First KMI... Now BBL... The Pain

Includes: BBL, KMI
by: Dividend Diplomats

Here I am again… hurting, almost feels like the knife that went in the first time was starting to come out, only to be pushed, but this time twisted. Another dividend cut, the 2nd one in three little months. Another commodity dependent business - BHP Billiton (NYSE:BBL) cut their dividend, by an almost "coincidentally" 74% - the approximate figure that KMI also cut theirs by. This didn't just sting, this burns, but it is a very & true learning experience for me. Read on…


Here I was in December looking to hit my 2015 goal that I established towards the end of 2014. The oil and gas markets kept plummeting and Kinder Morgan (NYSE:KMI) decided it was best for the company to cut their dividend down from the recently increased dividend of $0.51 per share per quarter to $0.125 per share per quarter. I owned approximately 140 shares then, and wow… the $214+ that my forward dividend income declined by hurt and that hurt bad. But it did give me valuable lessons and reminded me again what it truly means to be a dividend income investor. Even after this significant dividend and investing event, my gut and eyes would always burn with an "uneasy" feeling when seeing the ticker BBL on my portfolio listing. I always kept thinking - since the ADR is semi-annual, maybe the dividend won't be impacted by the swings in prices occurring in the market. At the time they were $75B in market capitalization - how could they not withstand this? This iron ore, mineral building and extraction company had a great wall to defend itself as their blood is composed of this right? Think again.

News from BBL

BHP Billiton… oh BBL… I read your earnings release. $7.8 billion impact from weak commodity prices. Think that alone would easily lead to a dividend cut, bar none. They have reduced spending and well, I will say - this story and plan are VERY familiar. Enter the KMI ticker into this news release and I think you end up reading the same thing. They want to free up their cash flow. They want to protect their business. They have now acknowledged the commodity price deterioration isn't a short-term blip, but a longer term sickness that needs long healing. They want to push forward but do it in the "right" manner. They want to keep shareholders satisfied and know that to protect their best interests - they have to become a more sound business. Very similar to KMI.

BBL's new policy now is a minimum 50% payout standard and the board will have to approve anything higher than that. This is paid easily via free cash flow. What is also nice to see is they sit on $11B of cash and have similar current payable amounts combined with current portions of long-term debt. I understand what they are doing, but I just am unsure of what or for how long the commodity price tranches will be and if they can continue to suffer net losses continuously. However, cutting their dividend was the right thing to do, so much cash is saved for the business.

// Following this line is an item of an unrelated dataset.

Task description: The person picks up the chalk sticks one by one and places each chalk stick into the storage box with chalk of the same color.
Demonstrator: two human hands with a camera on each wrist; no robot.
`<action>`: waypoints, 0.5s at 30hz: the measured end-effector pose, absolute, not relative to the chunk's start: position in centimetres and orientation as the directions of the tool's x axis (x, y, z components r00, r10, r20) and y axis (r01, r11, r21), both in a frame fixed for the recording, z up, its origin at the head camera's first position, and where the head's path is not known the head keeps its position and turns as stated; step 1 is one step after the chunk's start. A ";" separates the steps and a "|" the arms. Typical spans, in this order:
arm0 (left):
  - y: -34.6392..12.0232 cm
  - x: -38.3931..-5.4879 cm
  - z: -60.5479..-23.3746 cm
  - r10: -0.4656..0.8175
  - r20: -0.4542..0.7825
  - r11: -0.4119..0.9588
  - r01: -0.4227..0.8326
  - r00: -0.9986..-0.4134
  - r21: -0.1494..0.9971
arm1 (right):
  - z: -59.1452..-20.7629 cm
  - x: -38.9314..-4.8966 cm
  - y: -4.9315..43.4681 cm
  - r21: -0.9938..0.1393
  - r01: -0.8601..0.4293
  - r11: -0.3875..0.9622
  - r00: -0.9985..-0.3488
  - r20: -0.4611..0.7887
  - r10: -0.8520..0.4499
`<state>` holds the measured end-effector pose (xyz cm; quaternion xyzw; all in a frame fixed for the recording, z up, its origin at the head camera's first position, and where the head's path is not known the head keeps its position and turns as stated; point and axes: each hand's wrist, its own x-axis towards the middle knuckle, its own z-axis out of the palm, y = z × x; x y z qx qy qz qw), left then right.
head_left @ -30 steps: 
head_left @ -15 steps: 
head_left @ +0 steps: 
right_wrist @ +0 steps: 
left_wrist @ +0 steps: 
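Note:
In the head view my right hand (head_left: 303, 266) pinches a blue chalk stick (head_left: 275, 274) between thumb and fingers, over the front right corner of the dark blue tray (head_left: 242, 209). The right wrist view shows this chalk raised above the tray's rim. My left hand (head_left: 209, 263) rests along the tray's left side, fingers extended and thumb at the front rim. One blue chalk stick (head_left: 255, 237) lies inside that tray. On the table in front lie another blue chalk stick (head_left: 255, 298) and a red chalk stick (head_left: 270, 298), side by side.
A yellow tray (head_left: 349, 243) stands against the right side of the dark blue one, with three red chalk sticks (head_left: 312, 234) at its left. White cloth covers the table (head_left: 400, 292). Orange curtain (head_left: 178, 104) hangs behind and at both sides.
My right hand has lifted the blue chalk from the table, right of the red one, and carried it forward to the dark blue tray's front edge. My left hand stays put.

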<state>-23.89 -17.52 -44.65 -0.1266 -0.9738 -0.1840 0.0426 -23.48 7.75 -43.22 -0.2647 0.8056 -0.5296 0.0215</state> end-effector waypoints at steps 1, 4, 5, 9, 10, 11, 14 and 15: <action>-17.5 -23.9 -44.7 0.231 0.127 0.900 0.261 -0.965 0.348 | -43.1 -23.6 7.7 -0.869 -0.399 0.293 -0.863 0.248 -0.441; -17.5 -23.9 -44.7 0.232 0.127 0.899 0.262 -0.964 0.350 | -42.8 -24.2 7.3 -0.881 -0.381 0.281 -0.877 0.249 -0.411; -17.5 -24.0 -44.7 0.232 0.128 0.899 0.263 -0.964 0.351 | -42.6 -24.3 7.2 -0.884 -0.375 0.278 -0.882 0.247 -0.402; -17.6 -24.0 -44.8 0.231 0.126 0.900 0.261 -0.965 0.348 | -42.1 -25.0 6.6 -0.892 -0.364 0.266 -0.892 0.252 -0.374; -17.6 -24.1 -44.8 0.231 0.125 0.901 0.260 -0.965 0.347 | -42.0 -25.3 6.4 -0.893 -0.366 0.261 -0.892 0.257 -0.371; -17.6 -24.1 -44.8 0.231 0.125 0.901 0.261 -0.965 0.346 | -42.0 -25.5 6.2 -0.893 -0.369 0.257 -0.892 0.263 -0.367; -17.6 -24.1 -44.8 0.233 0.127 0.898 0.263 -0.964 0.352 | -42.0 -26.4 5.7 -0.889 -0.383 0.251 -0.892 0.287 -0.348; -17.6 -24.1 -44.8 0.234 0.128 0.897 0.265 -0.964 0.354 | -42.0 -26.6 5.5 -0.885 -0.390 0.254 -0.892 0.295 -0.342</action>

A new, HIGHLY valuable lesson is imprinted over this given the last few statements above. Payout ratio. Most of these companies were riding so high, well above the 80% pressure hold of a payout ratio and some closer to 100%. This is a warning sign (unless you are a REIT, different discussion). This is why when we go through our dividend diplomat stock screener to always look at the payout ratio and try to find an investment at the happy medium - as they can withstand this undoubtedly. A good example of the stock screener in use is our recent T. Rowe Price (NASDAQ:TROW) stock analysis, and yep - there they are, right under a 50% payout. Another lesson here is - the impact of commodity pricing on big businesses, not just the small ones, is very, very apparent. The big guys aren't safe anymore and I would consider BBL a big player, as well as KMI.

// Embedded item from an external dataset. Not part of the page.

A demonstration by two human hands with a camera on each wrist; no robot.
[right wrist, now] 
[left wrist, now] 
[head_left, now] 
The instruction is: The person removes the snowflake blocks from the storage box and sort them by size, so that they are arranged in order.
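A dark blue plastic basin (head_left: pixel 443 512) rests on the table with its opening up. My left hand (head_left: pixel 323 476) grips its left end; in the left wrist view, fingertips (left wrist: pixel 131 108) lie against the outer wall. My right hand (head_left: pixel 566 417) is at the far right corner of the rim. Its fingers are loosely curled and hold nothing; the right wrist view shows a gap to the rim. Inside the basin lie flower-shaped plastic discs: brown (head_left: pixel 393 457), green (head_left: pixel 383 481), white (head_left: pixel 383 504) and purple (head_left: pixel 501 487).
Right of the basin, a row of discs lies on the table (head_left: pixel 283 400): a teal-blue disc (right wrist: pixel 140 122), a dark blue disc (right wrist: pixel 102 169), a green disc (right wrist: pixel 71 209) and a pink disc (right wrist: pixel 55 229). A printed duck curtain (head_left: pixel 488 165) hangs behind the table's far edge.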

As we progress through 2016, and to align with my goals and the lessons learned above and through KMI - my purchases are going to be, well, more boring to say the least. I know my mountain just grew a few more feet ahead of me, as I owned 63+ shares of BBL aka $156 to $40… $116 of forward income has been reduced, which is easily a $3,000+ investment… hence my new focus on making larger investments as opposed to smaller ones. My purchase of ADM back in January is now essentially a wash. Poof, gone. Dammit.


So with KMI and BBL combined, $330 has been reduced from my forward income. I'm upset at myself for not taking a deep breath and understanding more of what really makes sense out there. I couldn't predict this to occur. I am not a commodity trader, nor do I read the details on what's occurring in that market. That's okay, though. I need to stick with what I know, such as the 5 foundation stocks for a dividend portfolio or other stocks that we discuss amongst our top 5 lists that we share with the community. Definitely a setback, but what is life if you never have to get up from a fall, right? I'm pumped as ever and know this is a hurdle that I'm going to fly over. I'll be over $7,000 in projected income before the end of April. Mark it down. This then would give me 8 months to add $1,000 more to the forward income goal. It will all be OK.

Enough about me - what about you? Did you feel the impact? Do you own BBL? What do you make of it and/or do you feel they will be an okay business going forward? Please let us know and thank you, God bless and keep at your dreams and goals!